Exercise aim =>
Can the data below be set down again exactly, line for line?
=== Begin Enclosure ===
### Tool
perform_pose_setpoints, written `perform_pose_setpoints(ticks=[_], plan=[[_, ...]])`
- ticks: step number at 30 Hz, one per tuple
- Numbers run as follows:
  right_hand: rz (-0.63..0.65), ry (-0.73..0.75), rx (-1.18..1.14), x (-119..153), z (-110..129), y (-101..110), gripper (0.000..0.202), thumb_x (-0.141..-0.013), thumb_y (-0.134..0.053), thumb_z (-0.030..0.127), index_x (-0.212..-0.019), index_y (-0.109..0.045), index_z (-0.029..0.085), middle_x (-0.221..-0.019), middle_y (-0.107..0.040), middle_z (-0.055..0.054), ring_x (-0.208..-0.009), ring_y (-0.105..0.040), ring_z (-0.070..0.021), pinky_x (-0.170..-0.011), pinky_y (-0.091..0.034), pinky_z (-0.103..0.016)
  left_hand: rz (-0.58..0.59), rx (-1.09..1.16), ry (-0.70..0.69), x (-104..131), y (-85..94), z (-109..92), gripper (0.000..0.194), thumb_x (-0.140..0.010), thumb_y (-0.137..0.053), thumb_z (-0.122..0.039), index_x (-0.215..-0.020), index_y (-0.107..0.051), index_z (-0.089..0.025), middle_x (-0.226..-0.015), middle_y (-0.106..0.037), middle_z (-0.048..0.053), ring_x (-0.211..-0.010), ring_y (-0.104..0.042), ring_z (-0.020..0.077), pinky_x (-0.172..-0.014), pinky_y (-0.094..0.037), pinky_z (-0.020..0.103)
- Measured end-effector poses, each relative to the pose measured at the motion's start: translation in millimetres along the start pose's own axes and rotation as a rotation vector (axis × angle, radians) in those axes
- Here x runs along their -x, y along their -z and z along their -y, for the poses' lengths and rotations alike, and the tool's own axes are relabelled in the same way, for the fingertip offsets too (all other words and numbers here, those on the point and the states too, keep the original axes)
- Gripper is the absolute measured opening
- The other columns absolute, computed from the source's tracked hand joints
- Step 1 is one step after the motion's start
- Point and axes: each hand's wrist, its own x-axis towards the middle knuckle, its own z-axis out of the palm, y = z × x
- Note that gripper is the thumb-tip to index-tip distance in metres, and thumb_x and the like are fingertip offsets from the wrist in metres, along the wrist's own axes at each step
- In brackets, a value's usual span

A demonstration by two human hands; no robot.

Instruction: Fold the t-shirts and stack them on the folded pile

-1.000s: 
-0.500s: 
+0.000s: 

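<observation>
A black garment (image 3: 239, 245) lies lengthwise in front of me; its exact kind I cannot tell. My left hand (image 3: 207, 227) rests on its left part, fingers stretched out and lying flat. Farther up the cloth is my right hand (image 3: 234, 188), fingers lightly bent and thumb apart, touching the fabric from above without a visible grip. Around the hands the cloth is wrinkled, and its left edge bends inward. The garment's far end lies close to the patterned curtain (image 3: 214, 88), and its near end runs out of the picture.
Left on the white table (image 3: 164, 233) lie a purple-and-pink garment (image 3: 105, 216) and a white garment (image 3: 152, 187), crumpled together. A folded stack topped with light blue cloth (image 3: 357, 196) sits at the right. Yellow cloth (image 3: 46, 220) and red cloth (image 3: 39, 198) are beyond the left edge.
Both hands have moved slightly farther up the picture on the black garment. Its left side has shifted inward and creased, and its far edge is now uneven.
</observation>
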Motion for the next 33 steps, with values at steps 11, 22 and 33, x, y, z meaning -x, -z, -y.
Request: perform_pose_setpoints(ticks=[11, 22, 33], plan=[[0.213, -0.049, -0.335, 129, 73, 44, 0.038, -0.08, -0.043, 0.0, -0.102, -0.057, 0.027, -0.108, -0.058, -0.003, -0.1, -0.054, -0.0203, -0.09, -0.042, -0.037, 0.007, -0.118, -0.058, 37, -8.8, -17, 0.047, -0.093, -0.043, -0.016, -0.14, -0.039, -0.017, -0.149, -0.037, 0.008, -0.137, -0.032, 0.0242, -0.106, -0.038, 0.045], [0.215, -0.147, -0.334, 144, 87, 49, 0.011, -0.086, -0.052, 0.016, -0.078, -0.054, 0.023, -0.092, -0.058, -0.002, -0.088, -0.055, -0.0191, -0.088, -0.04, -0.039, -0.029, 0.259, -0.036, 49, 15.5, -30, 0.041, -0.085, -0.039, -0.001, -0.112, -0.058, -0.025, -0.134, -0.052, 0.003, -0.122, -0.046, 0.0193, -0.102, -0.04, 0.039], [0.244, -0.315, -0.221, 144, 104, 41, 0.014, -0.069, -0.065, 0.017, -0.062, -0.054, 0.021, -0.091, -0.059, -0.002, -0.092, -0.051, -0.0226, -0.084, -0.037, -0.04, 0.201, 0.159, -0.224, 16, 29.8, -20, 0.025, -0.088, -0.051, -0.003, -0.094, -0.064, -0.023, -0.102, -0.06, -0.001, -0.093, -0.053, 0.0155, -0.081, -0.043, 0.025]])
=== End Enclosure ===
Answer for the task =>
### Tool
perform_pose_setpoints, written `perform_pose_setpoints(ticks=[_], plan=[[_, ...]])`
- ticks: step number at 30 Hz, one per tuple
- Numbers run as follows:
  right_hand: rz (-0.63..0.65), ry (-0.73..0.75), rx (-1.18..1.14), x (-119..153), z (-110..129), y (-101..110), gripper (0.000..0.202), thumb_x (-0.141..-0.013), thumb_y (-0.134..0.053), thumb_z (-0.030..0.127), index_x (-0.212..-0.019), index_y (-0.109..0.045), index_z (-0.029..0.085), middle_x (-0.221..-0.019), middle_y (-0.107..0.040), middle_z (-0.055..0.054), ring_x (-0.208..-0.009), ring_y (-0.105..0.040), ring_z (-0.070..0.021), pinky_x (-0.170..-0.011), pinky_y (-0.091..0.034), pinky_z (-0.103..0.016)
  left_hand: rz (-0.58..0.59), rx (-1.09..1.16), ry (-0.70..0.69), x (-104..131), y (-85..94), z (-109..92), gripper (0.000..0.194), thumb_x (-0.140..0.010), thumb_y (-0.137..0.053), thumb_z (-0.122..0.039), index_x (-0.215..-0.020), index_y (-0.107..0.051), index_z (-0.089..0.025), middle_x (-0.226..-0.015), middle_y (-0.106..0.037), middle_z (-0.048..0.053), ring_x (-0.211..-0.010), ring_y (-0.104..0.042), ring_z (-0.020..0.077), pinky_x (-0.172..-0.014), pinky_y (-0.094..0.037), pinky_z (-0.020..0.103)
- Measured end-effector poses, each relative to the pose measured at the motion's start: translation in millimetres along the start pose's own axes and rotation as a rotation vector (axis × angle, radians) in those axes
- Here x runs along their -x, y along their -z and z along their -y, for the poses' lengths and rotations alike, and the tool's own axes are relabelled in the same way, for the fingertip offsets too (all other words and numbers here, those on the point and the states too, keep the original axes)
- Gripper is the absolute measured opening
- The other columns absolute, computed from the source's tracked hand joints
- Step 1 is one step after the motion's start
- Point and axes: each hand's wrist, its own x-axis towards the middle knuckle, its own z-axis out of the palm, y = z × x
- Note that gripper is the thumb-tip to index-tip distance in metres, and thumb_x and the like are fingertip offsets from the wrist in metres, along the wrist's own axes at each step
- In brackets, a value's usual span

A demonstration by two human hands; no robot.

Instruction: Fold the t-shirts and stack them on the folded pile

-1.000s: 
-0.500s: 
+0.000s: 

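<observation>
A black garment (image 3: 239, 245) lies lengthwise in front of me; its exact kind I cannot tell. My left hand (image 3: 207, 227) rests on its left part, fingers stretched out and lying flat. Farther up the cloth is my right hand (image 3: 234, 188), fingers lightly bent and thumb apart, touching the fabric from above without a visible grip. Around the hands the cloth is wrinkled, and its left edge bends inward. The garment's far end lies close to the patterned curtain (image 3: 214, 88), and its near end runs out of the picture.
Left on the white table (image 3: 164, 233) lie a purple-and-pink garment (image 3: 105, 216) and a white garment (image 3: 152, 187), crumpled together. A folded stack topped with light blue cloth (image 3: 357, 196) sits at the right. Yellow cloth (image 3: 46, 220) and red cloth (image 3: 39, 198) are beyond the left edge.
Both hands have moved slightly farther up the picture on the black garment. Its left side has shifted inward and creased, and its far edge is now uneven.
</observation>
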Motion for the next 33 steps, with values at steps 11, 22 and 33, x, y, z meaning -x, -z, -y.
Request: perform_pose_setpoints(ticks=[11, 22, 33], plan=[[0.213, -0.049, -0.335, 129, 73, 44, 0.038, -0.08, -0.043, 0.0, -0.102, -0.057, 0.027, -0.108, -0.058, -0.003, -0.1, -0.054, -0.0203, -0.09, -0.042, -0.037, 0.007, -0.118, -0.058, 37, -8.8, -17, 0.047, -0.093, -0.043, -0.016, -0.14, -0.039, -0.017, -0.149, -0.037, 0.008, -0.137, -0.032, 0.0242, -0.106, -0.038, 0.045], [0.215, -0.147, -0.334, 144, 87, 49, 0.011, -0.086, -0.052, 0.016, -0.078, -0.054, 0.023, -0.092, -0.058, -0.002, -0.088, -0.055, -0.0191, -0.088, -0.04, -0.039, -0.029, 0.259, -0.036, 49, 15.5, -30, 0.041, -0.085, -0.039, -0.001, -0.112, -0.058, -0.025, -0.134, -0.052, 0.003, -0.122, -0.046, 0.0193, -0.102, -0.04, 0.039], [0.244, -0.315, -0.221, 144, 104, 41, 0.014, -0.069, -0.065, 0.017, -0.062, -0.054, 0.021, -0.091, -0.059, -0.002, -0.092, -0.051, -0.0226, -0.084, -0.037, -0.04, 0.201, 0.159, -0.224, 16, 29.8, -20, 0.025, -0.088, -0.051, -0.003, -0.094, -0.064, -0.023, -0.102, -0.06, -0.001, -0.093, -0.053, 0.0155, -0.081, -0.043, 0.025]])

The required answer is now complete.